For me the biggest change, even over the functional style, is that F# is statically typed. This has some appeal, but also often feels like a straightjacket. For instance, I have not found a convenient way to deal with heterogeneous rectangular data -- think dataframe in R. Assume I'm reading a CSV file with names (string) and weights (float). Typically I load data in, perform some transformations, add variables, etc, and then run analysis. In R, the first part might look like:
df <- read.csv('weights.csv')
df$logweight <- log(df$weight)
In F#, it's not clear what structure I should use to do this. As far as I can tell I have two options: 1) I can define a class first that is strongly typed (Expert F# 9.10) or 2) I can use a heterogeneous container such as ArrayList. A statically typed class doesn't seem feasible because I need to add variables in an ad-hoc manner (logweight) after loading the data. A heterogeneous container is also inconvenient because every time I access a variable I will need to unbox it. In F#:
let df = readCsv("weights.csv")
df.["logweight"] = log(double df.["weight"])
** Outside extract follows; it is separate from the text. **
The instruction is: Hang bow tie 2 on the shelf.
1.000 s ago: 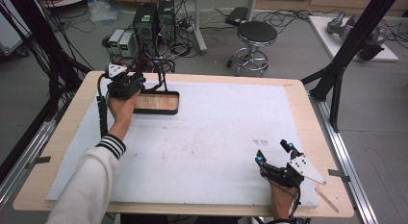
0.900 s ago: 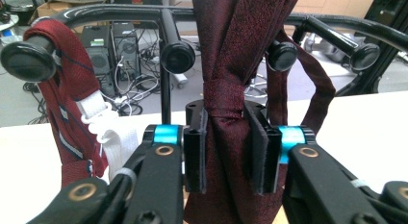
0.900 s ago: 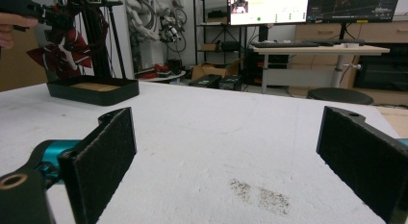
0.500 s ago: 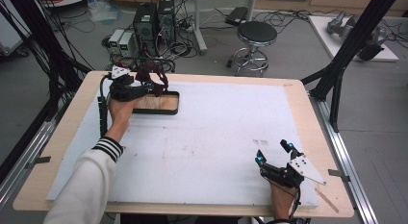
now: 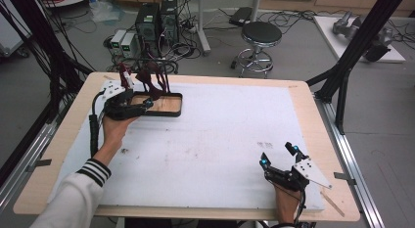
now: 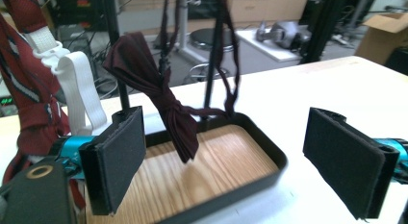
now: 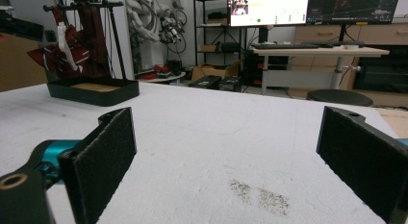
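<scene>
Where the dark red fabric bow tie hangs limp above the wood-lined black tray, we judge it light and soft, best pinched at its knot; left gripper jaws gape wide, empty.

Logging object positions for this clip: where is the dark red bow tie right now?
The dark red bow tie hangs from the black stand over the wooden tray at the table's far left, just ahead of the open left gripper; in the left gripper view it dangles between the jaws.

Tray beyond the left gripper: matt black rim, wood-grain floor. Bow tie above it: dark red cloth. Table cover under the right gripper: white, matt, rough. Jaw pads: black, felt-like
</scene>
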A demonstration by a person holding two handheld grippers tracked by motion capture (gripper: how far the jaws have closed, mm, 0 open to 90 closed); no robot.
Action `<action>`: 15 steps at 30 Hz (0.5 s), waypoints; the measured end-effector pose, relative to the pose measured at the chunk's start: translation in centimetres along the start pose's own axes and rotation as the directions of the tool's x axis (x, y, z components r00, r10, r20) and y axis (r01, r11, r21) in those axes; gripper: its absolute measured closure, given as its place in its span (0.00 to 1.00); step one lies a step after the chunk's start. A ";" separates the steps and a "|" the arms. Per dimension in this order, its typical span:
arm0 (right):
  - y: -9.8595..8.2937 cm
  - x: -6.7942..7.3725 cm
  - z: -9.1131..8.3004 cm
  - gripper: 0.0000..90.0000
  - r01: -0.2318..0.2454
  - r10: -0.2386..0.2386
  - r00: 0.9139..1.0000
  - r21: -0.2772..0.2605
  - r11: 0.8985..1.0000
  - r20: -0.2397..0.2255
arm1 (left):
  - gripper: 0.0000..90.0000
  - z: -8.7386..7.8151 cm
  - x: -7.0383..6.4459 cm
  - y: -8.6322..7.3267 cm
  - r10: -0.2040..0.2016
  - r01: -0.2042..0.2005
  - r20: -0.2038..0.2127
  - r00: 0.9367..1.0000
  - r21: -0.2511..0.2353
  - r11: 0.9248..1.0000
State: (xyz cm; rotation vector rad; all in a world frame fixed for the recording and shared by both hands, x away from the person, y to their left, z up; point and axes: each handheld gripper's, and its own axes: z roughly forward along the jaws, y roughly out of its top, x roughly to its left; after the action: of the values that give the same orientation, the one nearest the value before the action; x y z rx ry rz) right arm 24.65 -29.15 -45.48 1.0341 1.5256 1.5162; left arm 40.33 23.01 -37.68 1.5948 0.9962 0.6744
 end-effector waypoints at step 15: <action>0.0 0.0 0.0 0.06 0.005 -0.005 1.000 0.004 1.000 -0.001 | 0.17 -8.3 -0.9 -3.2 0.115 -0.095 0.111 0.987 -0.172 0.981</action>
State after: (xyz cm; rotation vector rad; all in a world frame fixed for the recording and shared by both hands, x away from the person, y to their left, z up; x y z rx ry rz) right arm 24.67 -29.10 -45.47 1.0318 1.5306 1.5112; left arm 32.12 26.47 -38.62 1.5297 0.7513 0.7058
If this were once or twice, it might be okay, but specifying a type every time I use a variable doesn't seem reasonable. I often deal with surveys with 100s of variables that are added/dropped, split into new subsets and merged with other dataframes.
Am I missing some obvious third choice? Is there some fun and light way to interact and manipulate heterogeneous data? If I need to do data analysis on .Net, my current sense is that I should use IronPython for all the data exploration / transformation / interaction work, and only use F#/C# for numerically intensive parts. Is F# inherently the wrong tool for quick and dirty heterogeneous data work?